Utilizing TensorFlow Object Detection API open source framework makes it feasible to construct, train and deploy a custom object detection model with ease. The detection model shown above uses TensorFlow's API and detects handwritten digits and simple math operators. In addition, the output of the predicted objects (numbers & math operators) are then evaluated and solved. Currently, the model created above is limited to basic math and linear algebra.
Model: ssd_mobilenet_v1_coco_2017_11_17
Config: ssd_mobilenet_v1_coco
- Convolution Neural network - The convolutional layer is the core building block of a CNN. The layer's parameters consist of a set of learnable filters (or kernels), which have a small receptive field, but extend through the full depth of the input volume. During the forward pass, each filter is convolved across the width and height of the input volume, computing the dot product between the entries of the filter and the input and producing a 2-dimensional activation map of that filter. As a result, the network learns filters that activate when it detects some specific type of feature at some spatial position in the input. (Source: Wikipedia)

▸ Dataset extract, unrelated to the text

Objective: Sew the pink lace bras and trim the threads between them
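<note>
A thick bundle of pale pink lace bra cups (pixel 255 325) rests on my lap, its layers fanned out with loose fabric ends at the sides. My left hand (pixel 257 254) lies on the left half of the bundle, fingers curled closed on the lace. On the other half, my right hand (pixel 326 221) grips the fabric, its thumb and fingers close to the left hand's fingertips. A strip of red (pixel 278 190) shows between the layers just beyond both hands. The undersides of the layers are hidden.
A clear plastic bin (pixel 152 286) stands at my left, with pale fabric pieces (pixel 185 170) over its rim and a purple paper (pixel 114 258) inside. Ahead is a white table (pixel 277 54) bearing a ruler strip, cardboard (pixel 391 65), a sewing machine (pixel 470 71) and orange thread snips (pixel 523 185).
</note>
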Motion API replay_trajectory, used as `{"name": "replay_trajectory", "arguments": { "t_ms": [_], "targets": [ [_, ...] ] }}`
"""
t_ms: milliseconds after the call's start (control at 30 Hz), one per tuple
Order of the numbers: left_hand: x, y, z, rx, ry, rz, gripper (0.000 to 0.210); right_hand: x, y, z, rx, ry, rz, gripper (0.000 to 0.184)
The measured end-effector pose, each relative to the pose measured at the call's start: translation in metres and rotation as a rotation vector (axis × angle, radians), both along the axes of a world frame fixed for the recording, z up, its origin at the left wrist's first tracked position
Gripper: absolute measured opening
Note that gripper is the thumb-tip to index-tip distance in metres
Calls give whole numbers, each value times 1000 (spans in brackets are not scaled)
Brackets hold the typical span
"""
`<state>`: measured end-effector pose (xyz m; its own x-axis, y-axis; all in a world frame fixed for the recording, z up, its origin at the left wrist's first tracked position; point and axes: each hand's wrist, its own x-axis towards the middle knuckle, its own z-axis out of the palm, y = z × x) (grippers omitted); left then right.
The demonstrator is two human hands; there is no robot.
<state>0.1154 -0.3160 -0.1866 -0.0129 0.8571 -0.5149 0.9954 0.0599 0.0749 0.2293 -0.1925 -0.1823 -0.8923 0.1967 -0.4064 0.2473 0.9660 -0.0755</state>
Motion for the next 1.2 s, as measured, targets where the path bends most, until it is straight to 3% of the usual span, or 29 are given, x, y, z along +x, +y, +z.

- Batch Normalization - Batch normalization potentially helps in two ways: faster learning and higher overall accuracy. The improved method also allows you to use a higher learning rate, potentially providing another boost in speed. Normalization (shifting inputs to zero-mean and unit variance) is often used as a pre-processing step to make the data comparable across features. As the data flows through a deep network, the weights and parameters adjust those values, sometimes making the data too big or too small again - "internal covariate shift". By normalizing the data in each mini-batch, this problem is largely avoided. (Source: Derek Chan ~ Quora)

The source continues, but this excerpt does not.